- **Exercise goal**:
Please give the number of lines that hold the string "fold" in the listing, without any other words.

- **Source data**:
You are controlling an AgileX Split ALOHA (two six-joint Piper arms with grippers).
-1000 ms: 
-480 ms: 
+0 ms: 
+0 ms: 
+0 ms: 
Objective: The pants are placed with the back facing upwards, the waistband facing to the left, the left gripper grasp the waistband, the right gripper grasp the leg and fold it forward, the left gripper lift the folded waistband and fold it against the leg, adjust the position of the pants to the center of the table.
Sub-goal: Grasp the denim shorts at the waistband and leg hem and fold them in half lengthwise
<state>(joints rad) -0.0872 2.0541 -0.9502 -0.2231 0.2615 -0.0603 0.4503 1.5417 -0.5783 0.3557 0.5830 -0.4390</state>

- **Response for this exercise**:
2